#### [Data excerpts]

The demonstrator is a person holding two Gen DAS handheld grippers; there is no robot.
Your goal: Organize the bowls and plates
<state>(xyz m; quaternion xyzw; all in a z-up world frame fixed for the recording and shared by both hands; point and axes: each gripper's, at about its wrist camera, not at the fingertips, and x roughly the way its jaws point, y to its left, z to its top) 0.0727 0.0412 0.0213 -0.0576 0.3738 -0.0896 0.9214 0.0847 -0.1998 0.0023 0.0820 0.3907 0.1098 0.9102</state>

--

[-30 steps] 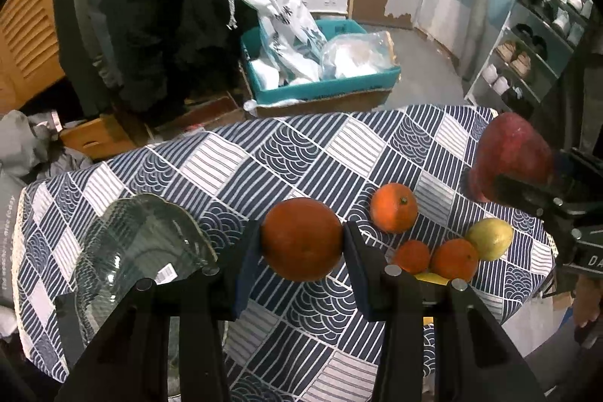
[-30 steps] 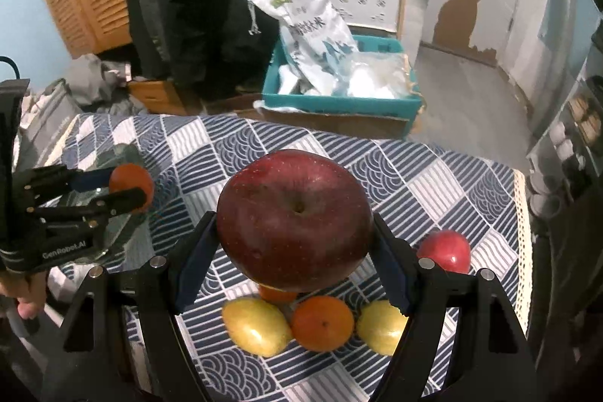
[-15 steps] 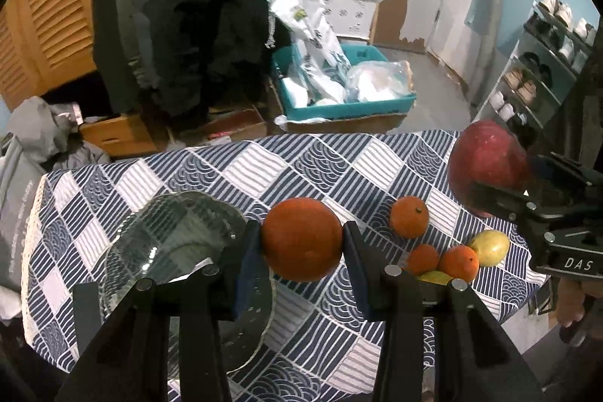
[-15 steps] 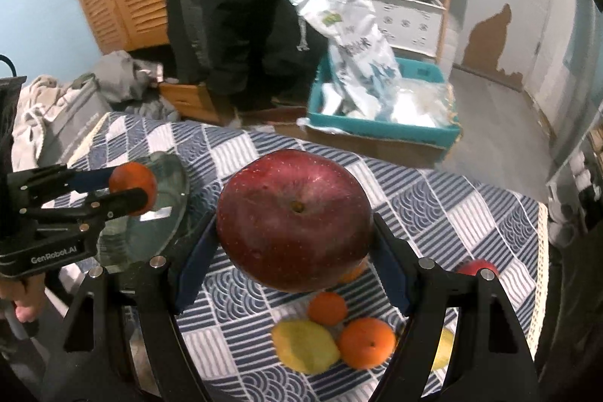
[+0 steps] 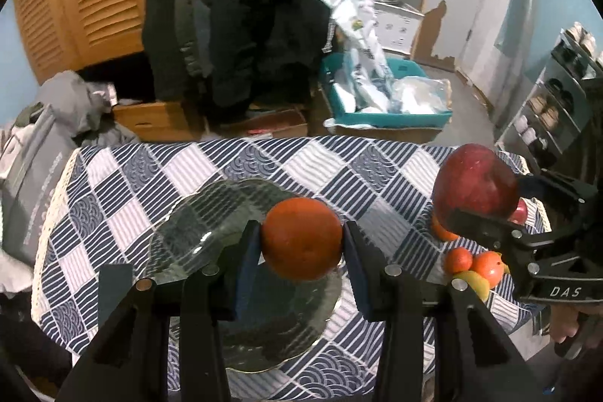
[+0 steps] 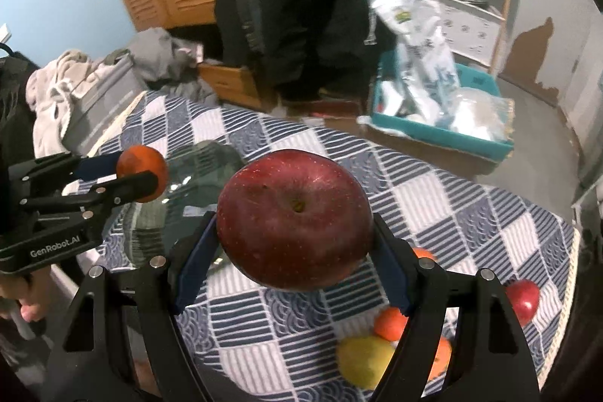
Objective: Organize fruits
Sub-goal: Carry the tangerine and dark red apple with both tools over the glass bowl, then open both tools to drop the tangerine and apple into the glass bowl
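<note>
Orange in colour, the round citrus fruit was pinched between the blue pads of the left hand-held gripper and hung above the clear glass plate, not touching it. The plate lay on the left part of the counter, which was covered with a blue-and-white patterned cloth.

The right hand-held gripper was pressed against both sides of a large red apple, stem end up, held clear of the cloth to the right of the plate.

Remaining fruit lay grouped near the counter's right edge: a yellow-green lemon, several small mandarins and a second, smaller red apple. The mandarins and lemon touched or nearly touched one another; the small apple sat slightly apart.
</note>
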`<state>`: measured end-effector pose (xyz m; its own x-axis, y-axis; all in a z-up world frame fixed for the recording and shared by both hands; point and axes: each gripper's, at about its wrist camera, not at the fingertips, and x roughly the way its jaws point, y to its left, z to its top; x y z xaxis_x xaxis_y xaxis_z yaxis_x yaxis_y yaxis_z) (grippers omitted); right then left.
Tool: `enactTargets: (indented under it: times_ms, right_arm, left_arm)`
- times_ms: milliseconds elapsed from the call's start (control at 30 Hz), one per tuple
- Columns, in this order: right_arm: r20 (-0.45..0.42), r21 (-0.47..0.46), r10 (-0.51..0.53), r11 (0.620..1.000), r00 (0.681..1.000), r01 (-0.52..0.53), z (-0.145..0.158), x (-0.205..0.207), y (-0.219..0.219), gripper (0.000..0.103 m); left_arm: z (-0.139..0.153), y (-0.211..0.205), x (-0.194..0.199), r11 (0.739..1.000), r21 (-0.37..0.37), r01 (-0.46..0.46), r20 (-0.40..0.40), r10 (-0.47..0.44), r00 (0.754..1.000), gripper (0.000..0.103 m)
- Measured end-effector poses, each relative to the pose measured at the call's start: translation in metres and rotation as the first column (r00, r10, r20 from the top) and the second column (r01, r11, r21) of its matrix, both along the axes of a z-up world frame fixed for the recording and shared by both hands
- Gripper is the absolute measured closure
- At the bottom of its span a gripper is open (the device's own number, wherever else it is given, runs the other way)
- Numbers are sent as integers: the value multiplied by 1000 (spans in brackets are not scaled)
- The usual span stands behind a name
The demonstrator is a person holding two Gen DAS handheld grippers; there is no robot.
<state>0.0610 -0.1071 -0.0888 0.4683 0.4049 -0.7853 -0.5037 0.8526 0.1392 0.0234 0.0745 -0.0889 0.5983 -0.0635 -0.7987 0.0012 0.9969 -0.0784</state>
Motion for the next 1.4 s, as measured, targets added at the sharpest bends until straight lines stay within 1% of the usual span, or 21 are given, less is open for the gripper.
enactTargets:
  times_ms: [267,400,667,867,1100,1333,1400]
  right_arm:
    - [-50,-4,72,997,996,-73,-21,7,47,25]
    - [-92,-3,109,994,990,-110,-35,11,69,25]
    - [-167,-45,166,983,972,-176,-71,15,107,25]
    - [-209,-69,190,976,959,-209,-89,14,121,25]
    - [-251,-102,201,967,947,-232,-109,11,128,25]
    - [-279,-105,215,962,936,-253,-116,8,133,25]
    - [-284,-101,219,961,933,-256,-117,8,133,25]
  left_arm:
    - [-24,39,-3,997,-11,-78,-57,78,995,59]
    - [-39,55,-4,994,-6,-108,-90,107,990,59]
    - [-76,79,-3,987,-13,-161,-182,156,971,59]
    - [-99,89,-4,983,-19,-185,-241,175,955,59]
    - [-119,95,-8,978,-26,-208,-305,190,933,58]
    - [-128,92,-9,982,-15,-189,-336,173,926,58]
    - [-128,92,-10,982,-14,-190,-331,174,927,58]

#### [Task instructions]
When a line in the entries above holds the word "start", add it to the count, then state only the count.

#### [Answer box]
2